There are many ways to describe a gravitational lens, with various advantages. Here we will describe the lensing potential $\Psi$, which is much like the gravitational potential except projected into the 2D plane of our infinitely thin lens:

$$\hat{\Psi}(\vec{\theta}) = \frac{2D_{ls}}{D_lD_sc^2}\int\phi(D_l\vec{\theta},z)dz$$

And the dimensionless version of this potential is:

$$\Psi(\vec{\theta}) = \frac{D_l^2}{\xi_0^2}\hat{\Psi}$$

A convenient property of the lensing potential is that it encodes all the lens properties locally

### Relating the deflection angle, convergence, and potential

The simplest to convert is the potential:

$$\vec{\alpha}(\vec{\theta}) = \vec{\nabla}_{\vec{\theta}}\Psi(\vec{\theta})$$

$$\kappa(\vec{\theta}) = \frac{1}{2}\triangle_{\vec{\theta}}\Psi(\vec{\theta})$$

The potential encodes the lensing information locally, what this means is that one may take derivatives to get the other quantities.
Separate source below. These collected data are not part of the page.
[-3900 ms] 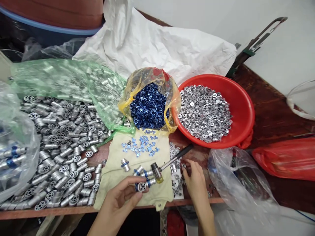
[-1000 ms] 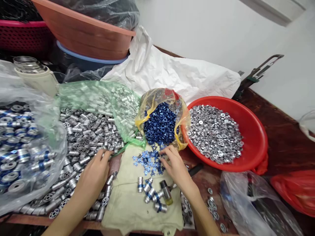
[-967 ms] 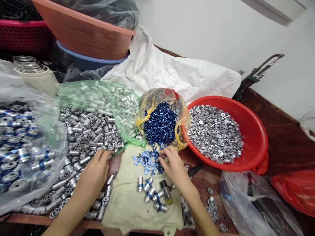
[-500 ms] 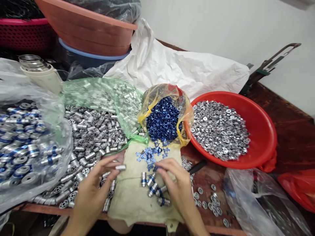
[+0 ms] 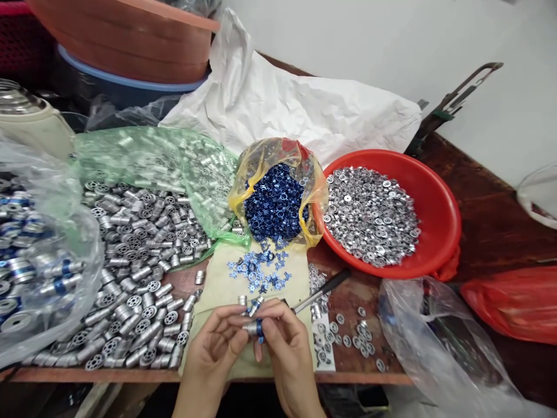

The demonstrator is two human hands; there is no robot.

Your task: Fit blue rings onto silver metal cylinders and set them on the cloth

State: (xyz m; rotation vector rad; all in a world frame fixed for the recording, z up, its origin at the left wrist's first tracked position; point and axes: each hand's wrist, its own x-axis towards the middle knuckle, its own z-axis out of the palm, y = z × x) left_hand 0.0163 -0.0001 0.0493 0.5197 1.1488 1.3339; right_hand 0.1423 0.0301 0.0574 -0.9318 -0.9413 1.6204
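Head view: above the near half of the cream fabric cloth (image 5: 214, 284), the left hand (image 5: 215, 342) pinches a short silver metal cylinder (image 5: 251, 329) while the right hand (image 5: 287, 342) grips the blue metal ring (image 5: 260, 329) at its end, fingers curled inward, fingertips nearly meeting. I'd call that piece part-finished. Blue-banded silver cylinders (image 5: 63, 284) lie bagged well left of the cloth; plain silver cylinders (image 5: 141, 273), heaped just left of it, look plentiful and undone.
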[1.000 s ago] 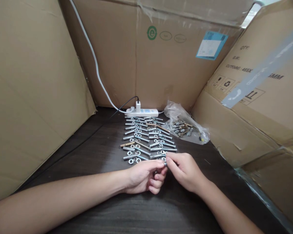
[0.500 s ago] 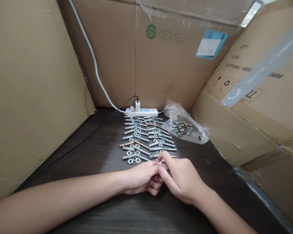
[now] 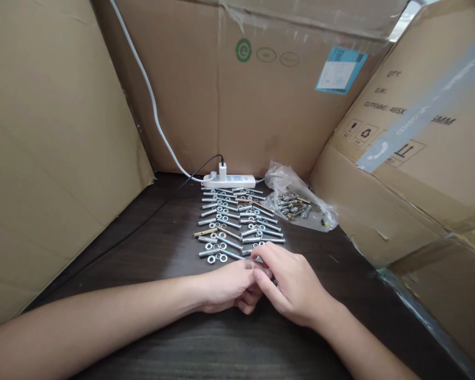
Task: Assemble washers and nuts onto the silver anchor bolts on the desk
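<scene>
My left hand (image 3: 235, 285) and my right hand (image 3: 291, 282) meet just in front of the laid-out hardware, fingers closed against each other. Whatever sits between the fingertips is mostly hidden; only a small dark bit shows beneath my right fingers. Beyond them, two columns of metal sleeves and bolts lie in rows on the dark table, with nuts and washers beside them. The nearest left row has a silver sleeve (image 3: 209, 253), a hex nut (image 3: 211, 259) and a flat washer (image 3: 224, 258). A brass-coloured sleeve (image 3: 205, 233) lies farther up. My right hand partly covers the nearest right row.
A clear plastic bag (image 3: 287, 182) holding several bolts (image 3: 295, 205) lies at the back right. Behind the rows stands a white power strip (image 3: 247, 182) with a plugged-in charger (image 3: 222, 171) and a black cable (image 3: 142, 224). Cardboard boxes (image 3: 182, 79) wall in the table.
My right fingers have shifted slightly over my left fingertips, and both hands stay together. The laid-out hardware is unmoved; the view has shifted a little.
</scene>
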Available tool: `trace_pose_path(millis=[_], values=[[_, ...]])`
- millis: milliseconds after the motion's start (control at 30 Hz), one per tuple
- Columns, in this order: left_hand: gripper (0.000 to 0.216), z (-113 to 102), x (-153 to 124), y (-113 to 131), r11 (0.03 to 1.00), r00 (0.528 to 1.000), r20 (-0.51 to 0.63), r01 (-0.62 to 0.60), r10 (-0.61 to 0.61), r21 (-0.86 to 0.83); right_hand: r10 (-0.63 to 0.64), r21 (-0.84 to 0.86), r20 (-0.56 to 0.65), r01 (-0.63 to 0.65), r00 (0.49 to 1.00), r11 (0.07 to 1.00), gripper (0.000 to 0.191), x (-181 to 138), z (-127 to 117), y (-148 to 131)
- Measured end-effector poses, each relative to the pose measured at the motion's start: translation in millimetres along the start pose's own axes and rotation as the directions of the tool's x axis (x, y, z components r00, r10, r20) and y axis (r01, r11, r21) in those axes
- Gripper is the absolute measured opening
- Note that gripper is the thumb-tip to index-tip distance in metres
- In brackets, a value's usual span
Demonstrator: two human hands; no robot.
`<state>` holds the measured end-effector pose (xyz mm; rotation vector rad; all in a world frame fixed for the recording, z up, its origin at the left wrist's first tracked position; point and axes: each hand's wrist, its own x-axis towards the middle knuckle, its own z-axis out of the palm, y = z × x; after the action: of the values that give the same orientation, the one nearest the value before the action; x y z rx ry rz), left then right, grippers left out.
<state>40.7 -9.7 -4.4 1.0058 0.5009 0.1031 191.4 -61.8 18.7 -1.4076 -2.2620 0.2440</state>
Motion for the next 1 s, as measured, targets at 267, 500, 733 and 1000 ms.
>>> trace_pose_path(millis=[267, 500, 733, 1000], values=[[0.02, 5.2, -7.6, 16.9, 0.762, 0.956, -0.164, -0.085, 0.245, 0.642, 0.121, 0.11, -0.142, -0.106, 0.982, 0.988, 0.014, 2.7, -15.7, 43.2], [0.019, -6.0, 24.8, 51.3, 0.109, 0.883, -0.111, 0.069, 0.456, 0.992, 0.305, 0.094, -0.313, -0.291, 0.899, 0.952, 0.023, 2.3, -12.3, 110.9], [0.02, -14.0, 95.9, 82.8, -0.12, 0.869, -0.105, 0.184, 0.483, 0.975, 0.361, 0.005, -0.32, -0.379, 0.876, 0.925, 0.043, -1.2, -5.4, 146.5], [0.019, -5.9, 134.4, 89.1, -0.204, 0.91, -0.125, 0.219, 0.395, 0.954, 0.395, -0.058, -0.336, -0.437, 0.855, 0.898, 0.042, -2.0, -2.3, 158.5]])
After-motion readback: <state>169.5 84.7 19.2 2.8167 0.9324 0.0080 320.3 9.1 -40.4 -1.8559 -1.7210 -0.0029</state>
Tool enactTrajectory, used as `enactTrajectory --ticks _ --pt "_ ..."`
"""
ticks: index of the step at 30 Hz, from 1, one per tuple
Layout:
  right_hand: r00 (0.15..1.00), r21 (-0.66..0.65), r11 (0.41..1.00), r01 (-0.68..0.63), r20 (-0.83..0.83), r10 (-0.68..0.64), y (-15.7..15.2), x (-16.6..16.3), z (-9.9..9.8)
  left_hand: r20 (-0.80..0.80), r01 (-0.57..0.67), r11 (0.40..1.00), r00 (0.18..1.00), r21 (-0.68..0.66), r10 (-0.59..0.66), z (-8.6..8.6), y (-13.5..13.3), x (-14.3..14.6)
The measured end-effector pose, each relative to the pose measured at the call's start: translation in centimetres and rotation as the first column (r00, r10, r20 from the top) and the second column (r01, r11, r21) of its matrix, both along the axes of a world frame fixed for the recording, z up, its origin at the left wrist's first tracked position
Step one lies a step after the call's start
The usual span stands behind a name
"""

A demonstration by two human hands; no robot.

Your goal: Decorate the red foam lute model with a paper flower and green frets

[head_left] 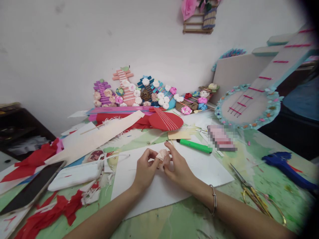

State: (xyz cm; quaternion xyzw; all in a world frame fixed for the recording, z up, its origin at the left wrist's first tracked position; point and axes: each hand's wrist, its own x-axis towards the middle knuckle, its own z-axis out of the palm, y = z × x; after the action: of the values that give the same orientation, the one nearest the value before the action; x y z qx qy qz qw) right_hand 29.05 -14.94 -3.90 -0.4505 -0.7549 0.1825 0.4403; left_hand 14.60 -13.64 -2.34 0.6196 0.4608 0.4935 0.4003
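Note:
Both hands meet over a white sheet of card [196, 174] on the table. Between the fingertips is a small cream piece of crepe paper [162, 154], gathered and folded like a little flower. My left hand [146, 168] pinches it from the left with thumb and forefinger. My right hand [178, 166] grips its other side, thumb below, with the forefinger raised past the top. Fingers hide the paper's lower part. Just beyond my right hand lie a green marker [195, 146] and a small tan paper piece [178, 135].
Gold-handled scissors [254, 194] and a blue glue gun [290, 169] lie at the right. A phone [31, 186], white power bank [76, 176] and red crepe scraps [59, 209] are at the left. Behind stand a red lute-shaped craft [166, 120], several flowered ones and a large one [245, 109].

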Motion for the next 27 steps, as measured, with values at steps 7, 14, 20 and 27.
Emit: enactTrajectory --ticks 7,14,20,27 --pt "0.999 -0.022 0.999 -0.038 -0.009 0.038 0.2 0.1 -0.4 0.04 0.005 0.999 0.999 -0.047 -0.003 0.2 0.1 -0.1" --pt "0.999 -0.028 0.999 -0.03 -0.036 0.029 0.4 0.3 -0.6 0.052 0.01 0.998 0.999 -0.067 -0.006 0.2 0.4 -0.2" --pt "0.994 -0.039 0.999 0.033 -0.101 -0.037 0.6 0.2 -0.6 0.083 0.024 0.997 0.996 -0.073 -0.018 -0.1 0.6 -0.2" --pt "0.969 -0.196 0.979 0.064 -0.223 -0.108 0.5 0.4 0.0 0.131 0.004 0.997 0.991 -0.078 0.007 -0.8 0.7 -0.3"
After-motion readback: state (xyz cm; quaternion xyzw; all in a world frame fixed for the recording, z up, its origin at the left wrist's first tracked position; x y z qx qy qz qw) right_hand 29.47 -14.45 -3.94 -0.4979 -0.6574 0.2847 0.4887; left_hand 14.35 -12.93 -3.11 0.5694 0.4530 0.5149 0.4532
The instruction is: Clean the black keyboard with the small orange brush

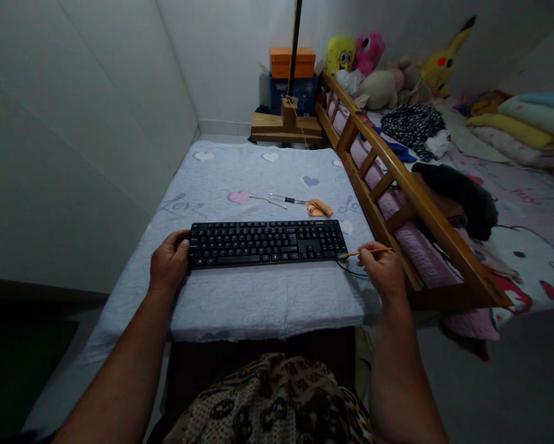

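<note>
A black keyboard (pixel 258 243) lies across the cloth-covered table. At its left end, my left hand (pixel 169 259) grips the edge, with the thumb on top and the fingers partly hidden. My right hand (pixel 381 265) pinches a thin paintbrush (pixel 376 250) with a yellow-orange handle. The brush's tip meets the lower right corner of the keyboard, by the number pad. A dark cable (pixel 350 270) curves on the cloth beneath that corner. Behind the keyboard lie an orange cloth (pixel 319 208), a thin metal tool with a black band (pixel 289 200) and a pale thin stick (pixel 268 200).
A pale cloth with hearts (pixel 240 296) covers the table. Along its right side runs a wooden bed rail (pixel 397 179), with bedding and plush toys (pixel 378 89) beyond. Behind the table stand a wooden stand base (pixel 286 126) and an orange box (pixel 293 63). A pale wall (pixel 96 123) rises at left.
</note>
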Demonstrator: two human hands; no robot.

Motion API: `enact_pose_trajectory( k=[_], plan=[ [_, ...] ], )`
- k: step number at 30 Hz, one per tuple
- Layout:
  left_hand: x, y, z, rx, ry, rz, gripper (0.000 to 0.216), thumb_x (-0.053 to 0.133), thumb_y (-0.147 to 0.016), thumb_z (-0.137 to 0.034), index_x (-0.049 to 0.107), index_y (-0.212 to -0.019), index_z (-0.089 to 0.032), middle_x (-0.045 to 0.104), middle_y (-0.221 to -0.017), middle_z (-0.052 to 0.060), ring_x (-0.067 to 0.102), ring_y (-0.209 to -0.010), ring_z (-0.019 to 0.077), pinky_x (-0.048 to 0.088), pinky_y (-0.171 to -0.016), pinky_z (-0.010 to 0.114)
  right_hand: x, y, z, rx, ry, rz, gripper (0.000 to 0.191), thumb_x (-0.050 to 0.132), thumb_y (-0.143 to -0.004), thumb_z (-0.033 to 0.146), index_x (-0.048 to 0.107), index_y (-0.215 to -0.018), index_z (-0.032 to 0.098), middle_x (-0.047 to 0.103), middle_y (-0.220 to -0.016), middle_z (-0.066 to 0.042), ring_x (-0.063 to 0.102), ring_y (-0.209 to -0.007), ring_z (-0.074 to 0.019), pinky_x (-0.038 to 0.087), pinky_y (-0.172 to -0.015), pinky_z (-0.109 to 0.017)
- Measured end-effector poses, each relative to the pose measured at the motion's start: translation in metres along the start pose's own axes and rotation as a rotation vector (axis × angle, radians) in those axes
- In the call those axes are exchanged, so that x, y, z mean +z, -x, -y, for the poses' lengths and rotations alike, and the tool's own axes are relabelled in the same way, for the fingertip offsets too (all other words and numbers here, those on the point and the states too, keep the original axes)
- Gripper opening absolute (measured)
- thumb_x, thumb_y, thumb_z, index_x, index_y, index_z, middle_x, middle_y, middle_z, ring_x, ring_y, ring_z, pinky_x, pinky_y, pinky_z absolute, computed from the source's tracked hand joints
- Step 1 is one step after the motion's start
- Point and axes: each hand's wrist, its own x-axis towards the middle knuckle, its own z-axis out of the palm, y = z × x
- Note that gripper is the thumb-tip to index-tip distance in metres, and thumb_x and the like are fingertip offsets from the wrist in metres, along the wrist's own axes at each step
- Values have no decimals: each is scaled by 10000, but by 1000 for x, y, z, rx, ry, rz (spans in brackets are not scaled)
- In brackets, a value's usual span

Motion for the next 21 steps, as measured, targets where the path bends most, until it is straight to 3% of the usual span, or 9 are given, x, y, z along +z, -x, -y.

There is no need to perform any integrals over all space with the potential. This is a useful property, especially in `caustics` where all functions are automatically differentiable.

Next we can see how the convergence transforms:

$$\Psi(\vec{\theta}) = \frac{1}{\pi}\int\kappa(\vec{\theta}')\ln|\vec{\theta} - \vec{\theta}'|d\vec{\theta}'$$

$$\vec{\alpha}(\vec{\theta}) = \frac{1}{\pi}\int\kappa(\vec{\theta}')\frac{\vec{\theta}-\vec{\theta}'}{|\vec{\theta}-\vec{\theta}'|}d\vec{\theta}'$$

Opposite to the potential, one must perform integrals over all space to convert the convergence into other quantities. One convenience is that these integrals are framed as convolutions, so one may use efficient numerical algorithms (Fast Fourier Transforms) to compute reasonable approximations of these integrals.

It is not common to convert from the deflection angle to either the potential or convergence as this would involve inverting the above equations. This cannot be done in general and so an iterative method would likely be needed.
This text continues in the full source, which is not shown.